Ce qui désoriente le plus les voyageurs n’est pas le plan ni la complexité des correspondances. C’est l’« atmosphère » à l’intérieur du train. La manière dont les passagers se comportent, ce qui se fait naturellement, ce qui rompt l’équilibre du lieu : il faut un peu de temps pour s’y faire.
Le silence, par défaut
Les trains japonais sont, comparés à beaucoup d’autres, très silencieux. Les passagers lisent, regardent leur téléphone, ferment les yeux pour se reposer. On y parle bien sûr, mais la voix descend naturellement.
Plus qu’une règle stricte, c’est un rythme partagé. Un appel téléphonique à voix haute, ou la musique qui s’échappe d’un casque, peut déranger les autres.
Avec un ami, parler est bien sûr possible. Il suffit de baisser un peu la voix.
On évite les appels téléphoniques
De nombreuses voitures rappellent qu’il est demandé de s’abstenir de téléphoner. Cette habitude est solidement ancrée. En cas d’appel impératif, le geste attendu est de descendre à la gare suivante pour rappeler.
Écrire des messages ou consulter le web ne pose pas de problème. C’est la voix au téléphone qui dénote dans l’espace.
Les sièges prioritaires
Aux extrémités des voitures, près des portes, se trouvent les sièges prioritaires. Couleur différente, pictogrammes : ils sont destinés aux personnes âgées, aux personnes en situation de handicap, aux femmes enceintes, aux personnes blessées.
Dans un train peu fréquenté, n’importe qui peut s’y asseoir. Aux heures pleines, le tacite est de céder sa place à qui en a besoin.
Près des sièges prioritaires, certains passagers mettent leur téléphone en mode silencieux ou en mode avion, par égard pour les appareils médicaux comme les stimulateurs cardiaques. Tout le monde ne le fait pas, mais le savoir aide à comprendre la scène.
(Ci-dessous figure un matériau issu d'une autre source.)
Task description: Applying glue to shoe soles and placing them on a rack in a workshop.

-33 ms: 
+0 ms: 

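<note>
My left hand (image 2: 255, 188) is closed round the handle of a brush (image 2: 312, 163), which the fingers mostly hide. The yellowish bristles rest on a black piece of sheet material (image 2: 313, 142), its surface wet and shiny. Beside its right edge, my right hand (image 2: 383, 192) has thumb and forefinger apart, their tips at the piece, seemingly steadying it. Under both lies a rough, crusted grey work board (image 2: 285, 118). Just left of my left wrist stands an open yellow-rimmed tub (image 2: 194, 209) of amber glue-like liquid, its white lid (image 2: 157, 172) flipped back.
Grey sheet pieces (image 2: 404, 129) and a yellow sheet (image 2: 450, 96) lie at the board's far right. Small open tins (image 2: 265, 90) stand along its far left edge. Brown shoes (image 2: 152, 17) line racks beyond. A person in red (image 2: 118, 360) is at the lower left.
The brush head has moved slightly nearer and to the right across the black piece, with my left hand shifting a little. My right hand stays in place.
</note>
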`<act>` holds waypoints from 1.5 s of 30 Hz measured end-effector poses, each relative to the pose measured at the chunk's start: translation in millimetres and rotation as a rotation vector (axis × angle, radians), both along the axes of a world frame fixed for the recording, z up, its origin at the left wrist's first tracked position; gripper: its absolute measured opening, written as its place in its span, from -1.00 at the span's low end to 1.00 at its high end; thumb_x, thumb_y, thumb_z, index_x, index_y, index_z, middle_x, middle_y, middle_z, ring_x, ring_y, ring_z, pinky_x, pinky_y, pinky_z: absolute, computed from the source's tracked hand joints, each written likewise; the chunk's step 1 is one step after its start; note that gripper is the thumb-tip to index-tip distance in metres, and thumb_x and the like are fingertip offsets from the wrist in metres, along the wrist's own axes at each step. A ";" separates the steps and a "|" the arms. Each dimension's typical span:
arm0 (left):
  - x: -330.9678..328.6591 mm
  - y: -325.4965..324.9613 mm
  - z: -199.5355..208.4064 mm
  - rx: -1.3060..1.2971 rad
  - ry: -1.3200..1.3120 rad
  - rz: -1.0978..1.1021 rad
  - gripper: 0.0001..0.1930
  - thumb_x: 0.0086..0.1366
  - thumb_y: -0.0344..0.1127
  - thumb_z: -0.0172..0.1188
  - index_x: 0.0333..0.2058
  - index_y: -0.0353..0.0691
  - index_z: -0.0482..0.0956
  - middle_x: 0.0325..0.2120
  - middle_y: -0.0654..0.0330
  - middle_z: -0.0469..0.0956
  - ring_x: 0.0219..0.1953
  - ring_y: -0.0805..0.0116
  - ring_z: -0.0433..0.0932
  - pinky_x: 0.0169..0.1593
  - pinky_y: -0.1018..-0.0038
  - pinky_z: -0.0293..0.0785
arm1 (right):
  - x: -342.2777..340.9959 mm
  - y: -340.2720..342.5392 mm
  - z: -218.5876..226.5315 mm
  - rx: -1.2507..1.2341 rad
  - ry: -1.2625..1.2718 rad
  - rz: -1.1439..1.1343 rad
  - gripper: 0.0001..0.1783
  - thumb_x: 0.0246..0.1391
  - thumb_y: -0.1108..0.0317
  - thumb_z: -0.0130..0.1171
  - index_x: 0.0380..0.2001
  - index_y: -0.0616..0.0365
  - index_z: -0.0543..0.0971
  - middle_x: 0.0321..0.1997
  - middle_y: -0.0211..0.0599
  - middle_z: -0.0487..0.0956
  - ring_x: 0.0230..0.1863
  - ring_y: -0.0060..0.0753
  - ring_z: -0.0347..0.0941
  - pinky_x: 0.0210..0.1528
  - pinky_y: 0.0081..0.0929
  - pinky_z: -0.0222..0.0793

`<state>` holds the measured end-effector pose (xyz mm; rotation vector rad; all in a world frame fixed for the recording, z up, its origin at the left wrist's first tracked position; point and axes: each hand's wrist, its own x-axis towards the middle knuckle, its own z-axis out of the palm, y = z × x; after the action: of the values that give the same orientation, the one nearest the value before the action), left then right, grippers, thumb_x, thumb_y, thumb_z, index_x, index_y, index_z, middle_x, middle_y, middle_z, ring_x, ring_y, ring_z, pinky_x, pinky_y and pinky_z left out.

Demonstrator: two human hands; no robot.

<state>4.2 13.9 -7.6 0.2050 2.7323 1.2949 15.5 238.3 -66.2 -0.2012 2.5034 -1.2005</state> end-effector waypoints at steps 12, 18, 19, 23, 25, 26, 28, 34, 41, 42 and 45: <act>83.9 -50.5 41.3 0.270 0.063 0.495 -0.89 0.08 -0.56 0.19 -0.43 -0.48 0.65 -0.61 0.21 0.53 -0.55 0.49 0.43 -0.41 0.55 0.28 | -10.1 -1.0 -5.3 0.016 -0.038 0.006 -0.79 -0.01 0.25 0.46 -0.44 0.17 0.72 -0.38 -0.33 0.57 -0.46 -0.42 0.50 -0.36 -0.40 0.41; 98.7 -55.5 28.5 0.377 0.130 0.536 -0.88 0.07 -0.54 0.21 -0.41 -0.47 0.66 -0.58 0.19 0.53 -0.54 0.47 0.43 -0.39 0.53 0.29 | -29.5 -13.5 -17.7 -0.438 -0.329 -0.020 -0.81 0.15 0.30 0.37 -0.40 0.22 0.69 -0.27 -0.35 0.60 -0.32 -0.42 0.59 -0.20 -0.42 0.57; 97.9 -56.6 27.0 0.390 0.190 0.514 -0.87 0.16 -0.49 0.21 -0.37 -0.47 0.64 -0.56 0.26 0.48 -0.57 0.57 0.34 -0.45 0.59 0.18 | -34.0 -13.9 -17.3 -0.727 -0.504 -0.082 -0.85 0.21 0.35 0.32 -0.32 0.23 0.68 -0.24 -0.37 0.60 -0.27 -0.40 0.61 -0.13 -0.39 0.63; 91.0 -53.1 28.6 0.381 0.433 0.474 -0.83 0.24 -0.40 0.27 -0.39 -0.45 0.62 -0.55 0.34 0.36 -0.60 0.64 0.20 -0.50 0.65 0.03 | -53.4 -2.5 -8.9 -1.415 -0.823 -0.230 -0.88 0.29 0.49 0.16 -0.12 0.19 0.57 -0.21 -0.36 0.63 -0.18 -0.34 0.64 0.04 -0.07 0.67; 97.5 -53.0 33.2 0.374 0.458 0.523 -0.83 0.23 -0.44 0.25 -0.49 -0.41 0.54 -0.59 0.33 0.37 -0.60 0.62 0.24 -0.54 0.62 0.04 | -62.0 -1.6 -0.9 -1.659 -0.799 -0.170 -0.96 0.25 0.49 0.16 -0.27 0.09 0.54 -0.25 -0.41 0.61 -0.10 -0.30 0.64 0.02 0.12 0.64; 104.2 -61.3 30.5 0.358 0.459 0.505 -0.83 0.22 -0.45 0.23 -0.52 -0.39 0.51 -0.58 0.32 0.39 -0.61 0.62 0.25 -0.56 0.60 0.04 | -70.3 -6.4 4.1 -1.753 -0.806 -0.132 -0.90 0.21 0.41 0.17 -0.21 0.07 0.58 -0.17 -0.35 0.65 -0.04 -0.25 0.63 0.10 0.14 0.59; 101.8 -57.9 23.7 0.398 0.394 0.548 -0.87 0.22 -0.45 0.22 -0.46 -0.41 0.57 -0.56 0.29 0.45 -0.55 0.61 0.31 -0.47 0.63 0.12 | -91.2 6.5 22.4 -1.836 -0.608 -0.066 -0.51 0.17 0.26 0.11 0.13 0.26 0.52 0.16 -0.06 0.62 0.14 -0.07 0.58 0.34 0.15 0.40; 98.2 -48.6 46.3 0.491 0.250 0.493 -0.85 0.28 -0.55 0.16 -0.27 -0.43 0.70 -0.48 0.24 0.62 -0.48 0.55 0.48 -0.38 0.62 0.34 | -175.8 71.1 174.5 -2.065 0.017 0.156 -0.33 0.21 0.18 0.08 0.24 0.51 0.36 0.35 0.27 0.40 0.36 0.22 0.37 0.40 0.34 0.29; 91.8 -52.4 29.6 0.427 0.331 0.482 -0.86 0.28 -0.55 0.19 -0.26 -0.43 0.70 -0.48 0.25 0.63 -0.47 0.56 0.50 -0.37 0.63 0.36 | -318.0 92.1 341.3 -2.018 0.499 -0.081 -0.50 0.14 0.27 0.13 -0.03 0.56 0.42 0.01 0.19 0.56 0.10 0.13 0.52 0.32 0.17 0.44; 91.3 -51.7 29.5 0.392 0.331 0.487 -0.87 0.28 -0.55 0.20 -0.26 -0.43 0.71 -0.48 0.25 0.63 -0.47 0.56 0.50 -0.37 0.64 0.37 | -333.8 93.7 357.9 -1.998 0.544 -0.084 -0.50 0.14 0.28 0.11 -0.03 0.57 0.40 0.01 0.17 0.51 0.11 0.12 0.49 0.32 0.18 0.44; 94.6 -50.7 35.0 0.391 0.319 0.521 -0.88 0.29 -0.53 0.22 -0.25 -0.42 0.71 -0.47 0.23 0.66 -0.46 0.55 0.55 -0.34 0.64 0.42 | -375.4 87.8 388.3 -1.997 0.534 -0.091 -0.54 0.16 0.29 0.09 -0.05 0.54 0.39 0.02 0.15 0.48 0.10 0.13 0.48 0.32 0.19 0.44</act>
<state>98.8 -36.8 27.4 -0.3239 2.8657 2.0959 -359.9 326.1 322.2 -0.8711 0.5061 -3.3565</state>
On fait la queue sur le quai
Sur le quai, des marques ou des lignes indiquent où s’arrêtent les portes. Les voyageurs forment des files derrière, laissant les deux côtés libres pour ceux qui descendent.
On laisse d’abord descendre, puis on monte. Le train attend largement. Aucun besoin de se faufiler.
Manger et boire
Dans les trains de banlieue et de courte distance, la plupart des passagers évitent de manger ou de boire à bord. À l’inverse, dans les trains longue distance et les Shinkansen, déguster un ekiben (bento de gare) est tout à fait courant — c’est même l’un des plaisirs du voyage.
Train de banlieue et train de voyage n’ont pas la même atmosphère ; une fois cette distinction en tête, l’attitude juste vient toute seule.
La carte IC change tout
Une carte IC comme Suica ou Pasmo rend l’usage des trains quasi sans friction. On touche en entrant, on touche en sortant, le tarif est débité automatiquement. Elle fonctionne sur la quasi-totalité des trains, métros et bus.
Achat et recharge se font aux bornes en gare. Beaucoup l’enregistrent désormais sur leur téléphone (iPhone comme Android).
Les débuts peuvent crisper un peu. Mais une fois le rythme attrapé, le train japonais est un mode de déplacement très confortable. Silencieux, rapide, presque toujours à l’heure.